Now, I’m not a fan of live bait angling, but when the boys at the dock are talking about numbers and size that you cannot even fathom—shut-off your ego-machine and jump on the wagon. “When in Rome”, comes to mind?


The marshes, hey fields and other submersed and emergent grasses
are dissected by many and various “trails” that can be “run” flat-out

 

My adventure to the Big O this year was one of the nicest trips I’ve ever allowed “me” to take. It began with a trip to Puerto Rico with Mag, and that tarpon story is coming next. It was sandwiched with a trip on salt flats with C. A. Richardson in the St. Petersburg area (story coming), a guy I absolutely love and respect.

The fact that I had about 7 days with my pal Rick and son Kenny is an irreplaceable segment in my life—and the way those two “front-ended” me would even make the IRS or Deflategate scandals go away. Can you believe that anyone in America could think that a football without 1.5 pounds of air could be a scandal? Hell-the Patriots could have won if the game was played with an anvil. See how easily I get side-tracked? Now, about this ice thing on the Susquehanna!

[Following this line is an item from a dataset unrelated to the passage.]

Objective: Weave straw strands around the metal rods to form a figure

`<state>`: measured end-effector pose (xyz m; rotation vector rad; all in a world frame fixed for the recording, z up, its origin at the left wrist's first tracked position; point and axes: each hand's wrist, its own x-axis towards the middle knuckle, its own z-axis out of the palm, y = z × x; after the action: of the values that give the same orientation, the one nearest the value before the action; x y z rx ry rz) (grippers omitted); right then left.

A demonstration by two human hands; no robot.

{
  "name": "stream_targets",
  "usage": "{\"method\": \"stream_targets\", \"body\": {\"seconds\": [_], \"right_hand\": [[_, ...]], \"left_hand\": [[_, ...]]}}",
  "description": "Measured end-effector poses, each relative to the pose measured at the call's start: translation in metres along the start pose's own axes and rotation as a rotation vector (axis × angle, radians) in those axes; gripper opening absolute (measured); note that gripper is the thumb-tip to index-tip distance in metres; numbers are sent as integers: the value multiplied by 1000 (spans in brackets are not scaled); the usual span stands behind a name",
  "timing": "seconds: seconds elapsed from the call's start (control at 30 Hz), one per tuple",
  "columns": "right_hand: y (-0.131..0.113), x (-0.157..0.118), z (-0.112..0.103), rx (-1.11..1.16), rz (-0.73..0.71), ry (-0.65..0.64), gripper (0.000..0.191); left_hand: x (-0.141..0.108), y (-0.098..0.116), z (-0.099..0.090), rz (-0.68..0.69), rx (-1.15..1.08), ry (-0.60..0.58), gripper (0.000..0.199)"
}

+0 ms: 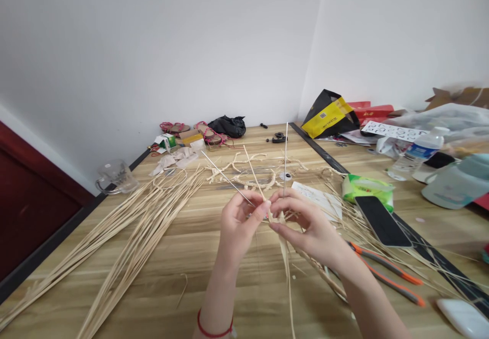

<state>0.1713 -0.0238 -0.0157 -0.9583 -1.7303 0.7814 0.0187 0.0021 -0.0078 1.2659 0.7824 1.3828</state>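
Both of my hands meet over the middle of the table around a small pale woven piece of plant strips. My left hand pinches a strip at its left edge, thumb against the fingers. My right hand grips the piece from the other side, fingers curled. Two thin metal rods stick out of the work: one rod slants up left, the other rod stands nearly upright. Between them a pale strip points upward. A long loose strip hangs down toward me.
Long strip bundles lie on the left by a glass mug. Woven pieces lie beyond my hands. On the right are orange-handled pliers, a phone, a green packet, a water bottle and a yellow-black bag.
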Motion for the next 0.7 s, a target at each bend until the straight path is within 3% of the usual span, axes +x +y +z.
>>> {"method": "stream_targets", "body": {"seconds": [0.37, 0.7], "right_hand": [[-9, -3, -3, 20, 87, -13, 8], [-3, 0, 5, 74, 123, 97, 12]], "left_hand": [[2, -3, -1, 52, -8, -21, 13], [1, -6, -1, 56, 32, -42, 15]]}}
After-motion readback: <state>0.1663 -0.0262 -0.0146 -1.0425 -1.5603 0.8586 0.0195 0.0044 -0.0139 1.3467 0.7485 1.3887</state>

You must monitor our website, www.penrodsguides.com for our weekly fishing reports and information about my summer youth camp. Our sponsors are proven products and I’d never recommend anything that doesn’t do the job that I say they do. Rarely, we change guides and sponsors—and there are very good reasons why. See ya on the water, or better yet, book a trip with us. My cell is 240-447-2206 and email at kenpenrod@comcast.net. I have accounts at Twitter (@ken_penrod) face book, Instagram and IN.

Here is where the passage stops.